Soon, however, MKs and others who attend committee sessions will be able to breathe easily. Starting next week, the committees will gradually move into the Knesset's new wing.

The new wing is three stories tall and takes up 17,000 square meters. It includes 16 spacious halls for the Knesset committees.

Sophisticated technology will be installed in these halls to enable live broadcasts of committee debates over the Internet or the Knesset television channel. MKs will be able to access the Web from their seats via their laptops. There will be plenty of space for the representatives of various organizations who attend committee meetings.

Committee chairmen will have two-room office suites for themselves and their aides, adjacent to the committee meeting rooms. These suites will include a bathroom and shower.

The dairy cafeteria now located in the old wing will move to the new wing, which will also have a high-tech studio for the Knesset television channel and a decorative pool at the entrance.

Various parts of the new wing have been declared off-limits to anyone except MKs and Knesset employees.
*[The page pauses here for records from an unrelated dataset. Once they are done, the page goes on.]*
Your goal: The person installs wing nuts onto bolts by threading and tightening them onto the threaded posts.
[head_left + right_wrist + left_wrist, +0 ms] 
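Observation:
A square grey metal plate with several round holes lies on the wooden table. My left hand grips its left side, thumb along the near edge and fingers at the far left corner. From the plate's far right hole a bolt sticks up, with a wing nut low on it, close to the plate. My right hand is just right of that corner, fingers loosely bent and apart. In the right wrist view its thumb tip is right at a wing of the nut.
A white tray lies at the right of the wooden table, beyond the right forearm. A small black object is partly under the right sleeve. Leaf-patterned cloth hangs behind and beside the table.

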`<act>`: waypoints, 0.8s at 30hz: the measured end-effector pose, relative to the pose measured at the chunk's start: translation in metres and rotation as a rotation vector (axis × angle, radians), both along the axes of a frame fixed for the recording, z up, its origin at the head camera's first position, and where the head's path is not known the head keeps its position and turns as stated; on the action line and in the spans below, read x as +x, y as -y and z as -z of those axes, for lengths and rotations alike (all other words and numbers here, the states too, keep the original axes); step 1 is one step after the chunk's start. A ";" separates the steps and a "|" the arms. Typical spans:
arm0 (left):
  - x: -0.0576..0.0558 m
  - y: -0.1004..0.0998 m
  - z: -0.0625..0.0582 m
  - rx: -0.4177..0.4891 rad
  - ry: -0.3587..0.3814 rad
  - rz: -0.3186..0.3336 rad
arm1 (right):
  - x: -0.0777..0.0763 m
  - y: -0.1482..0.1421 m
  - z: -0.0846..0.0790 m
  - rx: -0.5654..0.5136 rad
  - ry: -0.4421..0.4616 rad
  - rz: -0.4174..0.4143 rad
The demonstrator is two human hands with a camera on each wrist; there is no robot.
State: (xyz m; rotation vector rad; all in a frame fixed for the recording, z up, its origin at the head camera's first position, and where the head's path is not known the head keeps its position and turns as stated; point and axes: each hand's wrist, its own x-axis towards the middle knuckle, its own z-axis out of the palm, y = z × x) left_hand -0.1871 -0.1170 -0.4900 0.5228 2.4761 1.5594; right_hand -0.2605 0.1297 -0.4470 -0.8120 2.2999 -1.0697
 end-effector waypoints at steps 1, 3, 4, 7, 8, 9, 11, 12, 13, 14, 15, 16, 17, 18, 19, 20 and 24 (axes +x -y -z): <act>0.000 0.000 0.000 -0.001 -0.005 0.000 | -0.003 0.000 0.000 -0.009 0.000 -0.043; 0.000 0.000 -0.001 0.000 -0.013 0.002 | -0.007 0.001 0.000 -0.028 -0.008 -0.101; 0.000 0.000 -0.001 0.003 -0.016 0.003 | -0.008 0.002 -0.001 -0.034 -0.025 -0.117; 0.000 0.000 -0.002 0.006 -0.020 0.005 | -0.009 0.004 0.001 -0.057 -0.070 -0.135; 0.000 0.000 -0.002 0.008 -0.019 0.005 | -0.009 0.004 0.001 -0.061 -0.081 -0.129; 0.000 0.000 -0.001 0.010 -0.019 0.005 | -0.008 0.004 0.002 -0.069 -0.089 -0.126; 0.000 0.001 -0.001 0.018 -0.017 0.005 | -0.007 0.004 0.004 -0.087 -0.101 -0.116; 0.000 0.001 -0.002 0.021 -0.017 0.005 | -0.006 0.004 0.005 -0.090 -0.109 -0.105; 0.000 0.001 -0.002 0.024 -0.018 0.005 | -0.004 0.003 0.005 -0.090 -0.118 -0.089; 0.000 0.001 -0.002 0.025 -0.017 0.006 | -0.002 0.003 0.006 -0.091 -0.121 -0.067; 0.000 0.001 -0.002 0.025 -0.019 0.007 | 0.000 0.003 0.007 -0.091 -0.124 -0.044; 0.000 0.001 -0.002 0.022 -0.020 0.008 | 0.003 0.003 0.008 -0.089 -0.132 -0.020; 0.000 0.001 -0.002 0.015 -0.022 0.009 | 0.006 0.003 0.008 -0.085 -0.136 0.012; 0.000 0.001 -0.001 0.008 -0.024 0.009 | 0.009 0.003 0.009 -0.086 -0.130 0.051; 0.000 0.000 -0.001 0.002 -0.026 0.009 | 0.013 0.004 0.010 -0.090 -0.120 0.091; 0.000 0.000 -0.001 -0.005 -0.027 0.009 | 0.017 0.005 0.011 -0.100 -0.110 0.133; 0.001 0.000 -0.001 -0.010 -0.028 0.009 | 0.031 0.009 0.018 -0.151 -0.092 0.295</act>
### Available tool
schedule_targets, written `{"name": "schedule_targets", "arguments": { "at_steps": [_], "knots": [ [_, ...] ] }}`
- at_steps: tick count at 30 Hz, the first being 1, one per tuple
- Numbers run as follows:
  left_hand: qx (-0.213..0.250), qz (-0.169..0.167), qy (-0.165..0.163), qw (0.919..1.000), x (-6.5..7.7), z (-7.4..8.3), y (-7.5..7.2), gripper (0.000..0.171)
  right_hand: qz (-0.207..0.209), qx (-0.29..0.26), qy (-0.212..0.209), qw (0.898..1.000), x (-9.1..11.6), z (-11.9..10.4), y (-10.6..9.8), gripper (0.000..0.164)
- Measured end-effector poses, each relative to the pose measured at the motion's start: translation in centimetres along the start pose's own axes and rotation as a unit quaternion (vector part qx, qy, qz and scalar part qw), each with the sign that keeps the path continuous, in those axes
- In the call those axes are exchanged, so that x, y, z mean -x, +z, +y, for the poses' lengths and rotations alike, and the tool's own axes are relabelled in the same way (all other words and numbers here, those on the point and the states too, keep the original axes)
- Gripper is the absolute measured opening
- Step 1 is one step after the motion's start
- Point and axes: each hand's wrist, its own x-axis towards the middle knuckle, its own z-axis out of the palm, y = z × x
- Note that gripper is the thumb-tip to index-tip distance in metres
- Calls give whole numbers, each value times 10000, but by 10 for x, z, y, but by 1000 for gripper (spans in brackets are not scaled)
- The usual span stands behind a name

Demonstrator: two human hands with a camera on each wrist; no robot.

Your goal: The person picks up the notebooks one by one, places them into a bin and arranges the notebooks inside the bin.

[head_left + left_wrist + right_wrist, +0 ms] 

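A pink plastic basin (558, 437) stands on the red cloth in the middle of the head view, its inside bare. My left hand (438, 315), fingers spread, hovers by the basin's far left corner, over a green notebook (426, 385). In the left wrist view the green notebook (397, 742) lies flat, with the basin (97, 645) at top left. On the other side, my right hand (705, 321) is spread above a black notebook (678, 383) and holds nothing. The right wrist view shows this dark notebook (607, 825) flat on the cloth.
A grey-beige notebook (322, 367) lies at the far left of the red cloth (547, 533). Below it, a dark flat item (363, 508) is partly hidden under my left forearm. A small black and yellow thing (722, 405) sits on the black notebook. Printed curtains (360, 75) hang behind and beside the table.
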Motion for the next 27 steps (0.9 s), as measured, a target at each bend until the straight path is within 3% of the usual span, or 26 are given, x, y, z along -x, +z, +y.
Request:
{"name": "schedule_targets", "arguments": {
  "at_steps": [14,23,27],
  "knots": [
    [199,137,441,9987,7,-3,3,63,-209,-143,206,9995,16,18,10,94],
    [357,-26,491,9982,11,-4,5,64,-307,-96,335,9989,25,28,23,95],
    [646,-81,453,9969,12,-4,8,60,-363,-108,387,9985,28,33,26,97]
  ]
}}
People invited to committee meetings will go straight to the meeting rooms from the new wing's entrance and will not be allowed into other parts of the building. That is a marked change from the current situation, whereby people invited to committee sessions must pass the plenum and the ministers' offices in order to reach the committee rooms.
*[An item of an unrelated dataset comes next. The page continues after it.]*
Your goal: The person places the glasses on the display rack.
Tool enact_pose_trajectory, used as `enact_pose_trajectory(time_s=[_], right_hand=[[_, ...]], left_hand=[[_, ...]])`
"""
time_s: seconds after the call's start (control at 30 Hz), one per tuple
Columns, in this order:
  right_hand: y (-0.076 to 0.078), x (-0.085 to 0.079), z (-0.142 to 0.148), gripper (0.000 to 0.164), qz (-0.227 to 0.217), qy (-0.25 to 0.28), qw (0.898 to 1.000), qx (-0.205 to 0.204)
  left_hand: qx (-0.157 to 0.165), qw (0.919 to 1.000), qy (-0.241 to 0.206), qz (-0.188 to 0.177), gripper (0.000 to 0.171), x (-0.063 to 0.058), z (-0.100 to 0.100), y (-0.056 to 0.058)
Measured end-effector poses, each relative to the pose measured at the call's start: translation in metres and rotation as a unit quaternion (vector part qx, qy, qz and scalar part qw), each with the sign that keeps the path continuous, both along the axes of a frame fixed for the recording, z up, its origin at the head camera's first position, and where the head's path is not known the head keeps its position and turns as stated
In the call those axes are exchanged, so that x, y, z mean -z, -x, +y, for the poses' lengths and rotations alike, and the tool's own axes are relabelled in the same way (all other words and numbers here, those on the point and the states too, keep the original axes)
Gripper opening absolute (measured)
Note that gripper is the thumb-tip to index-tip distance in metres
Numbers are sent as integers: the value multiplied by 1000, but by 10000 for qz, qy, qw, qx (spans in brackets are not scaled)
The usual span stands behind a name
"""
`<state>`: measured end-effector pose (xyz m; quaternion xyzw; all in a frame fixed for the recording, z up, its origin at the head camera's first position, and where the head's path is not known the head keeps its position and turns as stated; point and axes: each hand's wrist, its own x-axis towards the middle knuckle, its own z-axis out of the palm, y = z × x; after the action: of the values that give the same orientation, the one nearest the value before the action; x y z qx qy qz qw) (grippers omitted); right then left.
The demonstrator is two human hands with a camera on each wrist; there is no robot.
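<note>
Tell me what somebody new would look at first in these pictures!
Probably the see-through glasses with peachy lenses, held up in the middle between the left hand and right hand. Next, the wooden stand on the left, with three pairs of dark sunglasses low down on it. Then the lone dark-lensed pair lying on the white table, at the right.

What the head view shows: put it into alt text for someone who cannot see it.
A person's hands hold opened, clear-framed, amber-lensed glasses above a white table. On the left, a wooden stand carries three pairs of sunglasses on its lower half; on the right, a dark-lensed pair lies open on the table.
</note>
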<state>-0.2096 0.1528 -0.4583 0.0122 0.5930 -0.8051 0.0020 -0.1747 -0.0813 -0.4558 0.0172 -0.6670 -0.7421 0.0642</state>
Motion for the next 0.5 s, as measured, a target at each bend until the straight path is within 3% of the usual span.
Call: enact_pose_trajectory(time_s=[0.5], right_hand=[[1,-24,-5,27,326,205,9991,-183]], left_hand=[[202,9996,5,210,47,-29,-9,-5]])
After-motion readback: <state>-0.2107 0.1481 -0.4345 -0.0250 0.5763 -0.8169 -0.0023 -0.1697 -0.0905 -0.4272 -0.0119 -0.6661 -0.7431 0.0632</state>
The opening of the new committee wing is merely one element in a major renovation that the Knesset has been undergoing for the last seven years. Last year, another new wing was opened that included 48 spacious offices (complete with bathrooms and showers) for Knesset members, as well as a gym for the MKs and a large underground parking lot.

In total, this renovation project will cost an estimated NIS 350-400 million. The work is being done by the Shapir construction firm via the Private Finance Initiative system, which means that Shapir finances the work, and the Knesset will pay it monthly rent for the next 25 years. Only at the end of that period will the Knesset actually own the new wing (including the underground parking lot).

The new wing will also increase the Knesset's municipal taxes (arnona) by NIS 6 million a year.

Two members of the Knesset Budget Committee, Chairman David Tal (Kadima) and MK Esterina Tartman (Yisrael Beiteinu), toured the new wing yesterday. Both were pleased. "The new wing will provide dignified quarters for our parliamentary work," Tal said.